- Developer(s): Deep Red Games
- Publisher(s): Activision Value
- Platform(s): Windows
- Release: October 22, 2003
- Genre(s): Business Simulation
- Mode(s): Single player

= SeaWorld Adventure Parks Tycoon =

2003 video game

SeaWorld Adventure Parks Tycoon is a business simulation Windows game based on the SeaWorld parks that was released in 2003. It was published by Activision Value and developed by Deep Red Games. It had a sequel, SeaWorld Adventure Parks Tycoon 2, released in 2005 (2006 in Europe).

==Overview==

The game puts the player in the position of managing SeaWorld parks from a 2.5D (isometric) perspective. (The San Diego, San Antonio, and Orlando parks.) It features two different modes of play. One is a mode where the player must complete certain tasks in the park (often pre-built) before moving on. The second is a sandbox mode where the player starts building their own park out of the given barren land and a certain budget.
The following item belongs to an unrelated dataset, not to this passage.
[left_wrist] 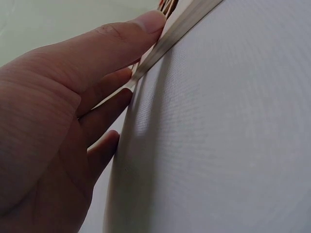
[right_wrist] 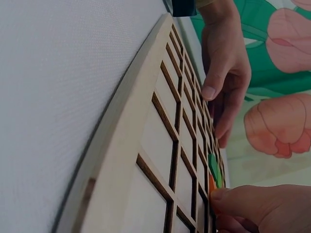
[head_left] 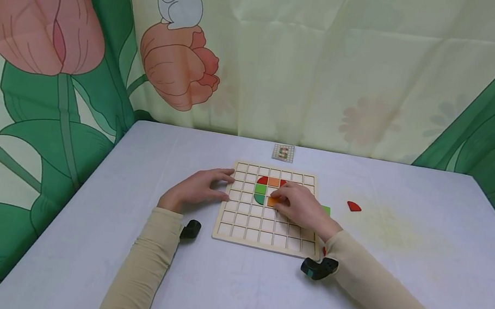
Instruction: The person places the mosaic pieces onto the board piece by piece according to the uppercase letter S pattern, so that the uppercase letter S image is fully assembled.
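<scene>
A wooden grid board (head_left: 262, 239) lies on the table. Its left edge is touched by my left hand (head_left: 199, 186), whose thumb and fingers are extended; the left wrist view shows the thumb (left_wrist: 150, 22) against the board's side. Over the upper middle cells, my right hand (head_left: 301, 207) pinches an orange piece (head_left: 272, 202) at its cell. Set in nearby cells are a red rounded piece (head_left: 263, 180), an orange square (head_left: 274, 182), a light green square (head_left: 260, 189) and a dark green rounded piece (head_left: 259, 199). Another red piece (head_left: 283, 183) is partly hidden by my right fingers.
A small patterned card (head_left: 283, 152) lies behind the board at the table's far edge. To the right is a loose red rounded piece (head_left: 354, 206). A light green piece (head_left: 326, 210) and a bit of red (head_left: 324, 251) peek out around my right forearm.
</scene>
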The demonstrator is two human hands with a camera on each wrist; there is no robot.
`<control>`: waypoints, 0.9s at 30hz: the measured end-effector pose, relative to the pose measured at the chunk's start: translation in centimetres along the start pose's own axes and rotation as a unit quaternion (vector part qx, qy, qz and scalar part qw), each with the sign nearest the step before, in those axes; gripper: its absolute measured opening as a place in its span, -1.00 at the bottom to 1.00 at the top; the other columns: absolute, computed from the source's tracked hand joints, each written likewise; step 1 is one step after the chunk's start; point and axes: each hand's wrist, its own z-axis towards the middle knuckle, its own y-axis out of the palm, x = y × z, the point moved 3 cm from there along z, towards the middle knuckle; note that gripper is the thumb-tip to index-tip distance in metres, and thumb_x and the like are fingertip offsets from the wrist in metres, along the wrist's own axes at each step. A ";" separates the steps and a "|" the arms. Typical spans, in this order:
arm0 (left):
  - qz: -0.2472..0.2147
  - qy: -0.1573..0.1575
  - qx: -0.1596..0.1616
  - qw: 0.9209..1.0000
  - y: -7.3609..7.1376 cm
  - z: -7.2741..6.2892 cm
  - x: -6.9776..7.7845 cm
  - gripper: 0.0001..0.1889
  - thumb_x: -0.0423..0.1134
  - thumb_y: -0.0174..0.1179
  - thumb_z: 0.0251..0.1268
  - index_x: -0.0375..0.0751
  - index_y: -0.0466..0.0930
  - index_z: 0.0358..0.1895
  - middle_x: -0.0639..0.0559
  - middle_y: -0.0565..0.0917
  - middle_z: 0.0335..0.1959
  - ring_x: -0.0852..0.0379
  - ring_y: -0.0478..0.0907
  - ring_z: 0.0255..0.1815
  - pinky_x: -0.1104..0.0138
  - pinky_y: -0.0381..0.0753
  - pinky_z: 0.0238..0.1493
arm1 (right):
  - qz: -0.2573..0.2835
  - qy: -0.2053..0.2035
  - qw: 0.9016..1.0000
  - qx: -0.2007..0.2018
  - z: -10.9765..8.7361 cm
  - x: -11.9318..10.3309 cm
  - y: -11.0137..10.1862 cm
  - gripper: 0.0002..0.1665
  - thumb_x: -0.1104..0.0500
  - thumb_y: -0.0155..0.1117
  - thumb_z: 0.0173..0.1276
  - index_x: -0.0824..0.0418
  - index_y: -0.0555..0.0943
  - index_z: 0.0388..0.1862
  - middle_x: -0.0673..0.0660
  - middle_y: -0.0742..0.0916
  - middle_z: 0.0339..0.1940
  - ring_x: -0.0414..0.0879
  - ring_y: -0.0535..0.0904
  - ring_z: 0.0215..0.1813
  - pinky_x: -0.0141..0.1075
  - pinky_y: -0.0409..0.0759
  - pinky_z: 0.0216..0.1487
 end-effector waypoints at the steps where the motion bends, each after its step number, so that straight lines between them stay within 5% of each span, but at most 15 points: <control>1: 0.001 0.001 0.000 1.000 0.0 0.0 0.0 -0.45 -0.15 0.37 0.22 -0.23 0.52 0.27 0.01 0.28 0.49 0.03 0.12 0.52 0.16 0.13 0.48 | 0.001 0.001 1.000 0.000 0.0 0.0 0.0 -0.72 0.27 0.38 0.29 0.28 0.71 -0.01 0.11 0.69 -0.14 -0.03 0.57 -0.11 -0.15 0.59 -0.03; 27: 0.000 -0.004 0.002 1.000 0.1 0.3 -0.2 -0.46 -0.14 0.37 0.23 -0.21 0.53 0.26 0.04 0.29 0.48 0.05 0.13 0.51 0.18 0.14 0.48 | 0.000 -0.013 1.000 0.009 0.3 0.4 0.2 -0.78 0.24 0.39 0.29 0.24 0.72 -0.09 0.06 0.68 -0.23 -0.09 0.52 -0.23 -0.22 0.52 -0.18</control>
In this mode, there are no limitations to what a player can and cannot do within the park grounds.

==Reception==
In the United States, SeaWorld Adventure Parks Tycoon sold 290,000 copies and earned $5.4 million by August 2006, after its release in September 2003. It was the country's 69th best-selling computer game between January 2000 and August 2006. Combined sales of all SeaWorld Adventure Parks Tycoon computer games released between January 2000 and August 2006 had reached 450,000 units in the United States by the latter date.

==Sequel==
SeaWorld Adventure Parks Tycoon 2 was released January 25, 2005.